Y aún más sueños se acumulan... Nos han quitado los despachos, todo está en ruinas y apenas puedo creer que nos hayan asignado a este cuartucho desconchado con todo el mundo acumulado en confusión. Hay que pedir permiso para pasar. En mi ordenador se ha sentado Marta, pero le digo que no se moleste en levantarse, que me voy a una reunión (—je, tiene chiste lo de la reunión, ahora que lo pienso, con todo el mundo allí como en un tranvía). Al bajar (era una especie de ático) observo que ha habido un terremoto y ha desplazado los escalones y ha hecho una grieta enorme en la pared de la iglesia de Biescas, o en el velo del templo, no sé—entro con unos colegas al coro, veo que se ha acumulado mucha quincallería con los años, y también que ahora los curas tienen unas pantallas digitales alargadas para dar instrucciones y agradecimiento a los fieles. Luego me viene a afeitar a navaja un sirviente oriental, no muy hábil por cierto. Y hay unas escenas desagradables con unas arañas blancas y gordas que tenían invadidos los armarios. Una de ellas la echo fuera, perdonándole la vida (como me pasó ayer con una en el cuarto de los niños)—tiene comportamiento inteligente, se mueve como un pequeño robot humanoide japonés, de hecho al caer al balcón de los niños de abajo se metamorfosea en un Madelman que continúa esquivando a los perseguidores.

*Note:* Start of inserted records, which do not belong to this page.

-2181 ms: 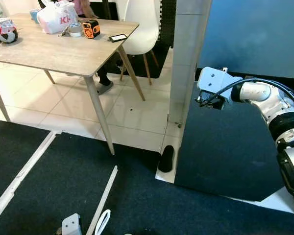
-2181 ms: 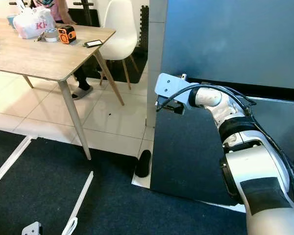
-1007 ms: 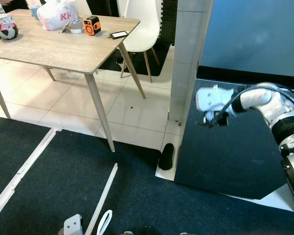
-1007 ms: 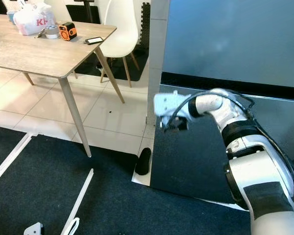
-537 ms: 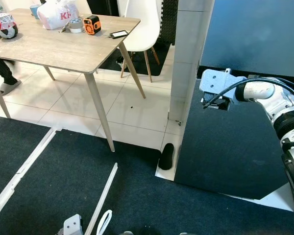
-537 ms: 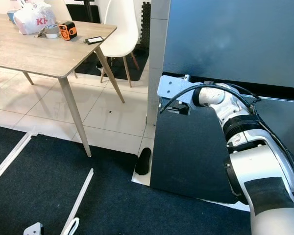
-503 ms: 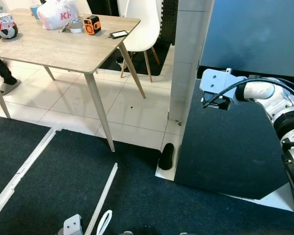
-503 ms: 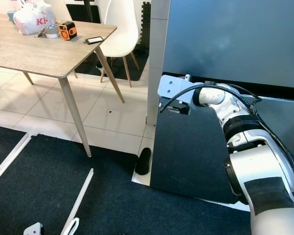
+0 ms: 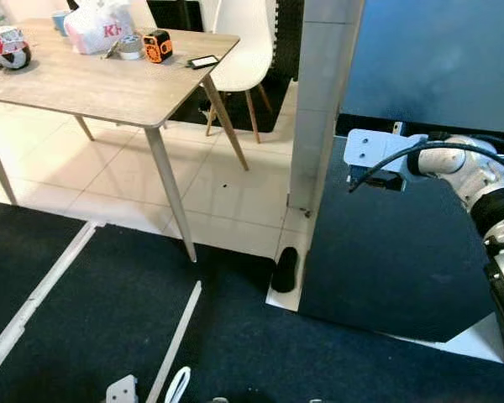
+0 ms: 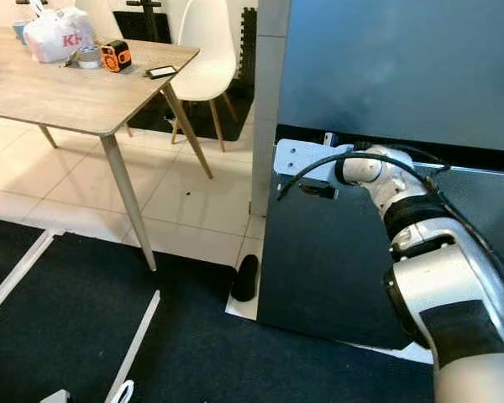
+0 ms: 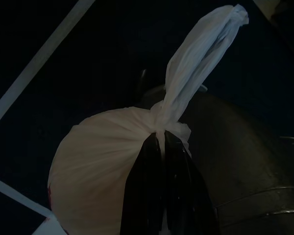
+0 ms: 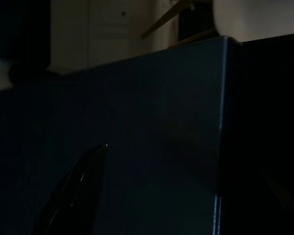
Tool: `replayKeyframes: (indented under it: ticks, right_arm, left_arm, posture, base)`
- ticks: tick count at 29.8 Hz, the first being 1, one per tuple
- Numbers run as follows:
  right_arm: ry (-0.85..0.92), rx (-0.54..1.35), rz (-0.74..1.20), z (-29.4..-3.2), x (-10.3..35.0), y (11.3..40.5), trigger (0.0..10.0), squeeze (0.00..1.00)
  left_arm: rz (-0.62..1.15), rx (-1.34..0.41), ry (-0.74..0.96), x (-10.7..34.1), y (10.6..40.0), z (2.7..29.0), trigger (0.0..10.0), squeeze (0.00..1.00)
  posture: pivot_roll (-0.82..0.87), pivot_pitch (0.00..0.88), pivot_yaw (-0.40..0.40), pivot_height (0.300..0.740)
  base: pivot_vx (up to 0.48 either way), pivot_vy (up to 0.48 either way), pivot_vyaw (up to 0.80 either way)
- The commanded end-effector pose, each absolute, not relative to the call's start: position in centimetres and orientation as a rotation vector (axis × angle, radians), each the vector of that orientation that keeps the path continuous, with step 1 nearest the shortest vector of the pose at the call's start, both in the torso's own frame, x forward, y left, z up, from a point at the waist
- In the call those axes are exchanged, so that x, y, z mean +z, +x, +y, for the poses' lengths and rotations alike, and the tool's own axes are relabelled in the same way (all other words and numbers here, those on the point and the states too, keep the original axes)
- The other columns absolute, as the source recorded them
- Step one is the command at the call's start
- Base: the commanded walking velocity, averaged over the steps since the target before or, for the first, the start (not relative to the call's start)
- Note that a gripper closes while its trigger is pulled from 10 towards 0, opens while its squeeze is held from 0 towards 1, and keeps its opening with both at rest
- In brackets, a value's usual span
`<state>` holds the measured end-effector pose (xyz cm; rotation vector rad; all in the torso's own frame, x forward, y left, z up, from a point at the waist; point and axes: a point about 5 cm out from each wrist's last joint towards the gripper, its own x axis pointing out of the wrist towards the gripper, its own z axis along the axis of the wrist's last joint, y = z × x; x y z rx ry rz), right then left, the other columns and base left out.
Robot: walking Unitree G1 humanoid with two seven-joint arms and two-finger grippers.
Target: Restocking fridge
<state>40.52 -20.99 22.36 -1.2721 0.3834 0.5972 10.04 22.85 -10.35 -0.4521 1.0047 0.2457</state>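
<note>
Left end effector (image 11: 161,139) pinches white bag (image 11: 103,166) knot; right end effector (image 10: 307,189) at fridge door (image 10: 336,269), state unclear.

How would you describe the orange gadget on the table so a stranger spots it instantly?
Find the wooden table, then its far end beside the white chair. The orange gadget sits between a tape roll and a flat black phone; nothing else there is orange and black.

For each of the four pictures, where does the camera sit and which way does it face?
Left eye, head: down at the dark blue fridge door, wooden table; right arm shows.
Right eye, head: the same scene, with the right gripper at the door's top edge.
Left wrist: along the left gripper, shut on a knotted white plastic bag.
Right wrist: against the door; one finger shows.
</note>
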Motion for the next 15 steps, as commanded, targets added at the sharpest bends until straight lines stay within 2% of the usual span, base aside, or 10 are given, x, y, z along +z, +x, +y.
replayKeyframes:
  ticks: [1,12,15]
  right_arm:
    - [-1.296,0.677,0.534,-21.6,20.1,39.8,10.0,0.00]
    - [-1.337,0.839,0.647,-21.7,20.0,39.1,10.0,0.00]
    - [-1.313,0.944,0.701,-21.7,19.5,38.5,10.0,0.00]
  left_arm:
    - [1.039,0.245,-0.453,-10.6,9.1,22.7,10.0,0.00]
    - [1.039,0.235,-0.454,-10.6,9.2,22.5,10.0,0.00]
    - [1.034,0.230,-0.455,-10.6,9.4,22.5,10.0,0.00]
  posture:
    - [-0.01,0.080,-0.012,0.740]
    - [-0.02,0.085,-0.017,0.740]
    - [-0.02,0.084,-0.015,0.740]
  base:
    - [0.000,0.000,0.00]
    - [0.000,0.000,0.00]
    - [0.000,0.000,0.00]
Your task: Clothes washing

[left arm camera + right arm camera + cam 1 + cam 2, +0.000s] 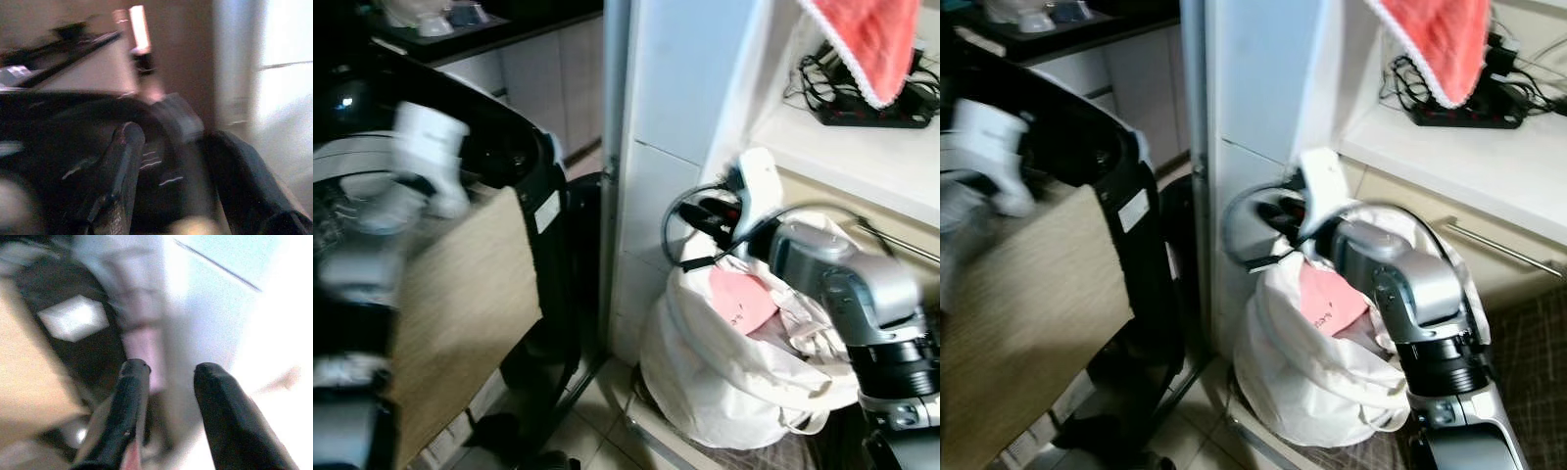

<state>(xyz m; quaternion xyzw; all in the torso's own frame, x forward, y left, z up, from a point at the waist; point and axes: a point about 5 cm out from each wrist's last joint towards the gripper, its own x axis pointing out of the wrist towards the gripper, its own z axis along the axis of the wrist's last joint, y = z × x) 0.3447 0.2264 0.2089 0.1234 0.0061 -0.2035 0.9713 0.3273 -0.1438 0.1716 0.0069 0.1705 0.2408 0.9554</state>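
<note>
While the right arm bends at the elbow low at four o'clock, its forearm reaches up and inward over the white laundry bag point(724, 382), and the right tool point(705, 217) sits just above the bag's mouth near the centre. In the right wrist view its two black fingers point(128, 406) stand apart with nothing between them, so that tool is empty.

Clothes are bunched in the bag's open top, a pink garment point(742, 299) uppermost, just beside and below the tool. My read: this is the fetching step, laundry waiting to be lifted out and carried over. The next move would call for the tool to dip into the opening, close on a fold of the pink cloth and pull it clear of the bag's rim.

Over at nine o'clock, blurred, the left arm is raised at the dark washing machine point(524, 166), with the left tool point(166, 186) showing its fingers spread over a dark hollow; what lies under them is too smeared to tell.

Farther back at one o'clock, a red cloth point(867, 39) hangs over the tabletop point(842, 157) beside a tangle of black cables point(862, 98).
</note>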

En fin, escenas que tienen la virtud de parecerse, por semejanza o por inversión, a las historias que nos van pasando. O de no parecerse a ellas, que también es mérito.
Ivo, por su parte, está quemando etapas de la civilización—tras descubrir a Lucky Luke, se está dedicando a los hermanos Marx, y también está redescubriendo por experiencia propia los principios básicos de la economía. Había en la tele un documental muy ilustrativo sobre el dinero en las sociedades primitivas—unas conchitas cuyo valor decidía arbitrariamente el Alan Greenspan de la tribu, un nativo avispado que trasteaba e intercambiaba y buscaba conchas e iba variando su precio y se las cambiaba a los demás por cosas de valor. Ahora Ivo repite la maniobra, y descubre la generación espontánea del dinero: ha instituido un mercado de venta de piedras, con carteles publicitarios y todo, y les está vendiendo a los chavales del barrio, a cincuenta céntimos, las piedras de la calle que selecciona, y va animándoles a hacer colecciones e intercambiarlas. Como quien les hace sopa de piedra, vamos. Ahora mismo lo oigo negociar. Esto no es sueño, sino una repetición acelerada de la evolución histórica y del desarrollo de las formas culturales: no deja de recordarme al relato de Jack London "A Hyperborean Brew". Cualquier día reinventa Ivo la religión, o les infla un perro. Esperemos que no nos lo denuncien por estafador, y tengamos que salir de aquí por piernas
Parece que va amaneciendo... Me voy a ver si duermo un poco.